# NG Chanel No. 5



## newbie (Jul 9, 2011)

My mom told me that she recently got herself some Chanel No 5 and loves it. I decided to make her some No. 5 soap, so I got NG's. Just curious about how close people feel it is the actual item and how it's lasted over time in soap. If it's a fader, I don't want to give it to my mom (after proper curing time) to have the scent exit after a few weeks or something. Smelled very strong OOB and right after soaping (at about 0.75-0.8 ppo) and it's settling back a bit now after a couple days. 

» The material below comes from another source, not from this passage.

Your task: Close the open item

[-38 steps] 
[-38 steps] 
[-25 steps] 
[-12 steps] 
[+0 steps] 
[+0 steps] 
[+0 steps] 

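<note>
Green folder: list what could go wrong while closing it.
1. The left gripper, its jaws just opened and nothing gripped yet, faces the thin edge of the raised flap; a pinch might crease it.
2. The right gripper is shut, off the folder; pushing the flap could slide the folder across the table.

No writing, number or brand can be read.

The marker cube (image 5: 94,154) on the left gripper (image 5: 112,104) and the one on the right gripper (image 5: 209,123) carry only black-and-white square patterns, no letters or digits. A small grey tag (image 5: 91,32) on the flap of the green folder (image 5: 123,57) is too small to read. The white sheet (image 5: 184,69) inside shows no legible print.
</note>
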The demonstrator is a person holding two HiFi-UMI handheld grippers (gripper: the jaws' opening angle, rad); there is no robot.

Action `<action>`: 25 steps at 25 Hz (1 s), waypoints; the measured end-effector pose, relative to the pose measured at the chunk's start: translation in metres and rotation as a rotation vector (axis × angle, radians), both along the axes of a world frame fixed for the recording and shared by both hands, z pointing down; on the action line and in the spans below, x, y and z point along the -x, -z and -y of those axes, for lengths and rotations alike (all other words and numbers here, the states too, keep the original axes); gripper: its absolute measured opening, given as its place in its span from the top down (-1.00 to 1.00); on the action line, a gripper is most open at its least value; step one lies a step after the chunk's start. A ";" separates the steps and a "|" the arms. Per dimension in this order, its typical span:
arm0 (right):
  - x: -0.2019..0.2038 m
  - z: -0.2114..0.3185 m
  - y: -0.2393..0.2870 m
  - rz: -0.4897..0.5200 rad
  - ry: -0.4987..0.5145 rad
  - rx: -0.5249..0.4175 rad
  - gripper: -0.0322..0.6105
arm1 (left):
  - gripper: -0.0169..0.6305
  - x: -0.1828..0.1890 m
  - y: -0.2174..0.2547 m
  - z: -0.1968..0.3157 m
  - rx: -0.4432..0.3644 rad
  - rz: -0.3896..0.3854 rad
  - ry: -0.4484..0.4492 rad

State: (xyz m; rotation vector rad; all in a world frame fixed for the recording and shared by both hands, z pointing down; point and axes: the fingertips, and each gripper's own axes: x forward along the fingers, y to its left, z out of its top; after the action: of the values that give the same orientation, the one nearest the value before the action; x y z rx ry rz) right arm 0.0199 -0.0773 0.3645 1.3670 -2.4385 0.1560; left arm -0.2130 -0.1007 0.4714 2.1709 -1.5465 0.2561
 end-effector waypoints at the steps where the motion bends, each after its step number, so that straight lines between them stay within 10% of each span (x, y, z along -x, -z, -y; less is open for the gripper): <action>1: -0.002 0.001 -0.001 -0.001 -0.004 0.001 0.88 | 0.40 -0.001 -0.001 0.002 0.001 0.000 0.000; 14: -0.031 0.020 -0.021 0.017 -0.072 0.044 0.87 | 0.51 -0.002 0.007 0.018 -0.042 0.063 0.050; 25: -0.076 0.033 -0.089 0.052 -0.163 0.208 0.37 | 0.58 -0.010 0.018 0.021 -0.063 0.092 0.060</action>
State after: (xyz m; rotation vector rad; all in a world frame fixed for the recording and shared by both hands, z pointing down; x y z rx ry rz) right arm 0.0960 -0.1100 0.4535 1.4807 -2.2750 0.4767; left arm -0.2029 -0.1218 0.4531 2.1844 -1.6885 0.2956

I can't get on the Scent Review Board to look it up there, so was hoping some people here have used it. Also, I hate going to the mall/shopping so please don't send me there to try to find a perfume counter to smell it! Perish the thought- parking, all the people, reams of merchandise!

Thanks for any replies.


----------



## NancyRogers (Jul 9, 2011)

I've soaped it at about .75 oz ppo.  It sticks at that level.  Can't say if it's an accurate dupe though.  I don't believe I've ever sniffed the original.


----------



## honor435 (Jul 11, 2011)

i dont know about ng chanel 5, but peaks is right on, I used to use this perfume for years, now I cant stand it, funny!


----------



## newbie (Jul 11, 2011)

I'm not much for perfumes. so it's been hard to have it on the counter. It get's a bit overwhelming and then I start getting nauseated from it. I also made her some White Shoulders, which I identify with her, but having two perfume soaps nearly put me over the edge. She;s going to bring her bottle of perfume next time she comes for comparison, so I can do a side-by-side. The White SHoulders (NG) seems pretty true from my recollection, but I don't have the actual perfume to confirm. Both are highly accelerating, as you'd expect from florals, an we'll see what the mums says re: authenticity.


----------



## newbie (Jul 16, 2011)

Nancy, did you get discoloration with the Chanel? I recently checked my bars and they are all turning a very dirty grayish brown color. Hopefully they will end up with some decent discolor- currently it's really ugly. What did you get?


----------



## whisks (Jul 16, 2011)

no 5 is my signature scent and i use it every day (the perfume). i've soaped NG's chanel no 5. it isn't a true duplicate, but is still gorgeous and doesn't have any unpleasant notes, iykwim. it is one of my favourite soaps, if not the favourite - my other favourite is neroli.
i used TD and it comes out beige. i wouldn't mind knowing if there's anything out there which is spot on though.
it seems to stick very well as i have bars which i've made 18 months ago which are still very fragrant.


----------



## Relle (Jul 17, 2011)

Do you have any pics of your soaps Whisks, would love to see some in the photo gallery ?


----------



## newbie (Jul 17, 2011)

Good to know, Whisks. I can prepare my mom for a nice scent but not a dead-on dupe. Mine has little spots of brown as well-it accelerated so I may not have gotten it blended in like I should have. Would love to see what yours looked like.

I love neroli as well, although I don't know if my favorite is an authentic scent. I love Camden Grey's but it doesn't seem overly popular in general. I love it.

THanks fro the additional info!


----------



## whisks (Jul 17, 2011)

i mixed my FO with kaolin and TD, then added it to the oils before adding the lye. the first time i made it, i remember it was a hot day and i put the mould in the sun to assist gel. i have also made it without gelling and the result was a paler colour. again i added TD and clay.


----------



## NancyRogers (Jul 17, 2011)

I colored mine pink, but it did turn out sort of a dusty pink.  I'd say that yes, there is discoloration.


----------



## whisks (Jul 22, 2011)

Relle9 said:
			
		

> Do you have any pics of your soaps Whisks, would love to see some in the photo gallery ?



sorry, i missed reading this last time. i wish i had some photos of my soap. truth is, i've never posted a single photo of anything i've made online, soap or otherwise. the only person on a soap forum who has seen my soap is someone who i did a swap over a year ago. let me know if ever you want to do a swap.

i do like colour and frangrance even though i started soaping because i wanted to make goats'milk soap, and do swirls a fair bit, although, of all things, my chanel is uncoloured.


----------